Features will be augmented with country/region/locality information.
The processor supports two geocoding service formats:
Photon:
Set GEOCODING_SERVER_URL
to an endpoint that reverse geocodes in the format of https://photon.komoot.io/reverse:
GEOCODING_SERVER_URL="https://photon.komoot.io/reverse"
GEOCODING_SERVER_TYPE="photon" # optional, this is the default
geocode-api (Who's On First):
Set GEOCODING_SERVER_URL
to an endpoint in the format of https://github.com/russellporter/geocode-api:
GEOCODING_SERVER_URL="http://localhost:3000/reverse"
GEOCODING_SERVER_TYPE="geocode-api"
Geocoding results are cached in PostgreSQL in type-specific tables for faster subsequent runs of the processor.
Ski areas and runs can be augmented with VIIRS satellite snow cover data.
Setup:
- Follow installation instructions in the
snow-cover/
directory - Set up NASA Earthdata authentication (see snow-cover README)
- Enable with
ENABLE_SNOW_COVER=1
when running the processor
Note: Snow cover data is included in the output when enabled.
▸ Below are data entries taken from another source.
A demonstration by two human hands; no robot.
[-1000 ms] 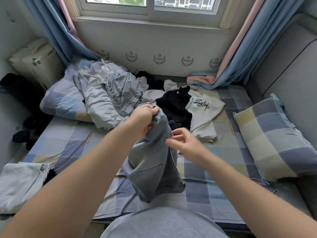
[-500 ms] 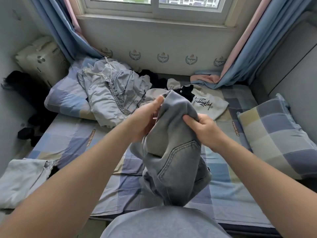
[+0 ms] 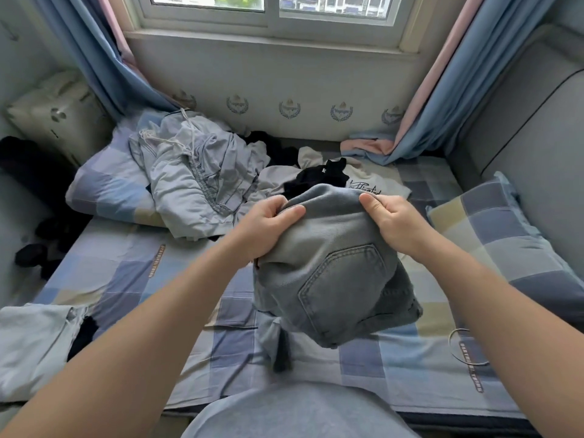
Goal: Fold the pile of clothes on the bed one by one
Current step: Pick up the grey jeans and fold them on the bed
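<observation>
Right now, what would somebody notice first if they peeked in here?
The grey denim garment in the middle, back pocket showing, is held up over the checked bed by its top edge, with the left hand and the right hand each gripping it. Farther back on the bed lie a crumpled pale blue-grey garment, a black garment and a cream T-shirt with lettering, not yet folded.

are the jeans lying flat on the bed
No, the left hand and the right hand both grip the jeans at their top edge, and they hang bunched, not spread out.
</observation>
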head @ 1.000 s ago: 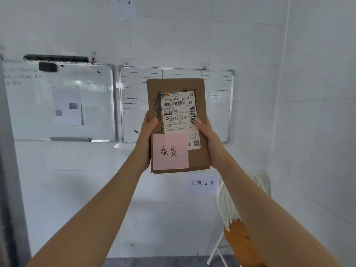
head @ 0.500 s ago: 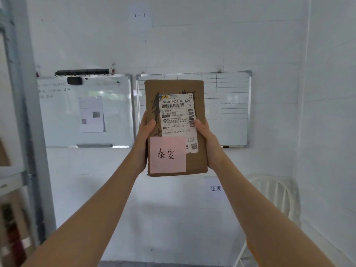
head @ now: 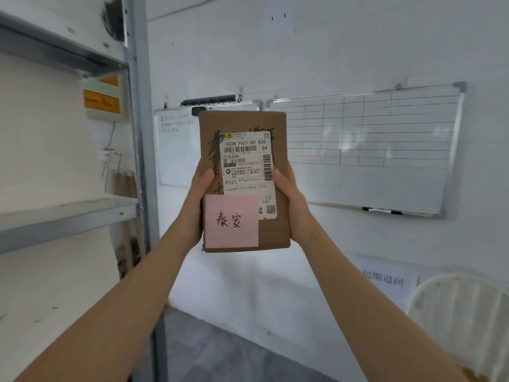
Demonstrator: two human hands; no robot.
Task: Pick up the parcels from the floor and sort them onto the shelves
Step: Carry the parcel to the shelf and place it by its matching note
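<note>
One parcel (head: 243, 180), two hands, left hand (head: 199, 205), right hand (head: 289, 199), both gripping.

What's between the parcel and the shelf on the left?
In the head view, only the left hand gripping the parcel, then the shelf unit's grey upright post. Behind that gap hangs a small whiteboard.

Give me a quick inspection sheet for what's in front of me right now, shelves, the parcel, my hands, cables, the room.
Surface: metal shelf at left, its visible part bare.
Job's things: brown parcel held upright, shipping label and pink note facing the camera.
Clutter: nothing seen on the shelf.
Grippers: left hand and right hand clasp the parcel's sides.
Cables: thin wire hangs below a wall box.
Surroundings: two whiteboards, white chair, grey floor.
</note>
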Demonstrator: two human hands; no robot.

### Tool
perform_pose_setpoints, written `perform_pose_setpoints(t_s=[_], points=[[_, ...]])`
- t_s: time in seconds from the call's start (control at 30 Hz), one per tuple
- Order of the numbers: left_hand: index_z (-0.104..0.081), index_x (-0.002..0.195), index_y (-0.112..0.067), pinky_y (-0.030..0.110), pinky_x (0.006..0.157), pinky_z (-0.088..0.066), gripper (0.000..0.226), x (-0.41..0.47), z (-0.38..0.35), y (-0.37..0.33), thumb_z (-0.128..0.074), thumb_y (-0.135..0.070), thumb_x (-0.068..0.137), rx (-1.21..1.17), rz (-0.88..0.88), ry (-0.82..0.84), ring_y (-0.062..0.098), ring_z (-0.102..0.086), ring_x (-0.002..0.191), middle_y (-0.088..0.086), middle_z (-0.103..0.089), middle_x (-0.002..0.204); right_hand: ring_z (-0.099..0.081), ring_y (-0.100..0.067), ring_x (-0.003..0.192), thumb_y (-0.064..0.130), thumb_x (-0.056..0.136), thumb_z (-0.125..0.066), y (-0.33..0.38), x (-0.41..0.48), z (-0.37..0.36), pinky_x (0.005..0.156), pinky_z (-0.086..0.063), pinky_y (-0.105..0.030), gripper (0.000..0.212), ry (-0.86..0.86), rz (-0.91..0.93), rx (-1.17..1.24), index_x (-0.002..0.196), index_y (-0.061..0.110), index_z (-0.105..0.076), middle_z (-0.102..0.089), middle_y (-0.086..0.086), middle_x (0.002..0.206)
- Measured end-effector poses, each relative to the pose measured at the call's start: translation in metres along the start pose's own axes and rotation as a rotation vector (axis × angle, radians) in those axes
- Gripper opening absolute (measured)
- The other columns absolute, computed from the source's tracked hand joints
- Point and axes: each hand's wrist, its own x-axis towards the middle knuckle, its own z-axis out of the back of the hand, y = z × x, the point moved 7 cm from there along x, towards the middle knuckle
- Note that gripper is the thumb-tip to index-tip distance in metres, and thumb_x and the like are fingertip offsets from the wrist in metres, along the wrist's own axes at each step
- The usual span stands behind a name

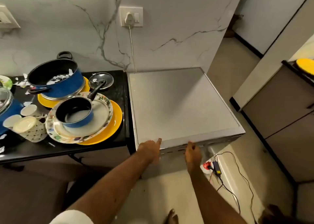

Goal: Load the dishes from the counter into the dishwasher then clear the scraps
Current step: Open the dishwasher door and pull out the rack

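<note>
Fingers, right hand: bent, tips pressed into the dark seam under the dishwasher's top panel, gripping the front edge.
Fingers, left hand: one digit lies straight on the top's front rim; the rest blur together, so I cannot tell whether they grip.
Arm pose: both forearms reach forward and up from the bottom of the view, backs of the hands facing the camera, hands near each other on the front edge.
Dishwasher: grey box, flat matte top with a thin raised border, rounded corners; stands on the floor against the wall, touching the right end of the counter.
Counter: black, glossy and speckled.
Saucepan: small, blue outside, black inside, long black handle; sits on a floral-rimmed plate, which lies on a front yellow plate near the dishwasher.
Glass lid: round, metal-rimmed, flat on the counter behind the saucepan.
Big pot: blue wall, black inside, loop handles; holds torn white paper scraps; rests on a rear yellow plate.
Loose scraps: white bits on the counter left of the big pot.
Cups: white, at the left, beside a dotted mug.
Wall: pale marble with grey veins; white socket with a plug, cable dropping behind the dishwasher.
Floor: black adapter and thin wires to the right.
</note>
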Motion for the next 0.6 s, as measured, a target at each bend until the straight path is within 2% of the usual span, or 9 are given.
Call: perform_pose_setpoints(t_s=[0.07,0.13,0.2,0.27,0.37,0.43,0.6], points=[[-0.007,0.162,-0.025,0.043,0.097,-0.049,0.080,0.009,0.001,-0.011,-0.057,-0.033,0.099,0.097,0.044,-0.014,0.031,-0.054,0.126,0.014,-0.054,0.140,-0.057,-0.021,0.071,0.043,0.107,-0.050,-0.014,0.016,0.007,0.063,-0.047,-0.035,0.037,0.014,-0.118,0.222,0.087,0.015,-0.061,-0.061,-0.010,0.083],[-0.007,0.162,-0.024,0.039,0.097,-0.048,0.077,0.012,0.003,-0.017,-0.053,-0.023,0.101,0.130,0.079,-0.023,0.030,-0.054,0.126,0.011,-0.057,0.139,-0.061,-0.020,0.087,0.039,0.110,-0.046,-0.023,0.023,0.003,0.078,-0.050,-0.035,0.027,0.141,-0.272,0.520,0.105,0.020,-0.065,-0.068,-0.006,0.098],[-0.006,0.162,-0.022,0.039,0.103,-0.044,0.075,0.016,0.002,-0.023,-0.051,-0.017,0.102,0.165,0.123,0.014,0.031,-0.053,0.129,0.012,-0.057,0.140,-0.063,-0.021,0.096,0.037,0.111,-0.044,-0.026,0.030,-0.003,0.086,-0.048,-0.034,0.029,0.236,-0.404,0.833,0.118,0.019,-0.065,-0.069,-0.005,0.107],[-0.004,0.162,-0.021,0.040,0.108,-0.041,0.075,0.018,0.004,-0.027,-0.049,-0.016,0.103,0.208,0.134,0.034,0.034,-0.049,0.133,0.013,-0.053,0.145,-0.065,-0.021,0.095,0.038,0.109,-0.048,-0.031,0.034,-0.006,0.093,-0.049,-0.035,0.027,0.244,-0.486,1.011,0.111,0.019,-0.068,-0.070,-0.005,0.105],[-0.002,0.162,-0.023,0.042,0.106,-0.041,0.073,0.020,0.007,-0.029,-0.045,-0.014,0.104,0.203,0.132,0.094,0.034,-0.048,0.133,0.014,-0.050,0.146,-0.068,-0.020,0.098,0.043,0.102,-0.061,-0.043,0.033,-0.010,0.105,-0.047,-0.035,0.026,0.251,-0.545,1.070,0.103,0.018,-0.071,-0.074,-0.003,0.098],[-0.002,0.162,-0.027,0.043,0.101,-0.045,0.077,0.023,0.008,-0.027,-0.050,-0.016,0.102,0.207,0.129,0.119,0.034,-0.050,0.129,0.014,-0.050,0.142,-0.069,-0.019,0.100,0.044,0.099,-0.064,-0.046,0.036,-0.013,0.107,-0.047,-0.034,0.028,0.276,-0.555,1.124,0.101,0.018,-0.072,-0.075,-0.002,0.096],[-0.004,0.161,-0.033,0.045,0.097,-0.049,0.082,0.030,0.007,-0.022,-0.057,-0.023,0.099,0.207,0.104,0.158,0.033,-0.055,0.119,0.015,-0.051,0.134,-0.069,-0.020,0.107,0.043,0.100,-0.062,-0.050,0.041,-0.008,0.108,-0.047,-0.034,0.029,0.380,-0.555,1.114,0.109,0.017,-0.071,-0.075,-0.004,0.111]])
Fetch policies (SNOW_COVER_FETCH_POLICY
):
full
(default) - fetch all required snow cover data that is not already cachedincremental
- only extend already cached data with new temporal datanone
- do not fetch any new snow cover data, only use cached data
Incremental fetching is useful for long term deployments where you want to keep the existing data up to date without fetching data for new locations. The data is cached at pixel resolution (375m), so a new run can trigger a large data fetch of historical data when using the 'full' policy just to fill one pixel worth of data. Therefore its recommended to only use full
occasionally (annually) to fill gaps created by runs in new locations.
Note: uses of this data must cite the source as follows:
Riggs, G. A. & Hall, D. K. (2023). VIIRS/NPP Snow Cover Daily L3 Global 375m SIN Grid. (VNP10A1, Version 2). Boulder, Colorado USA. NASA National Snow and Ice Data Center Distributed Active Archive Center. https://doi.org/10.5067/45VDCKJBXWEE.
Pass GENERATE_TILES=1
to enable generation of Mapbox Vector Tiles (MVT) output. This will output an .mbtiles
file in the output directory.
Feature requests and bug reports are tracked in the main project repo.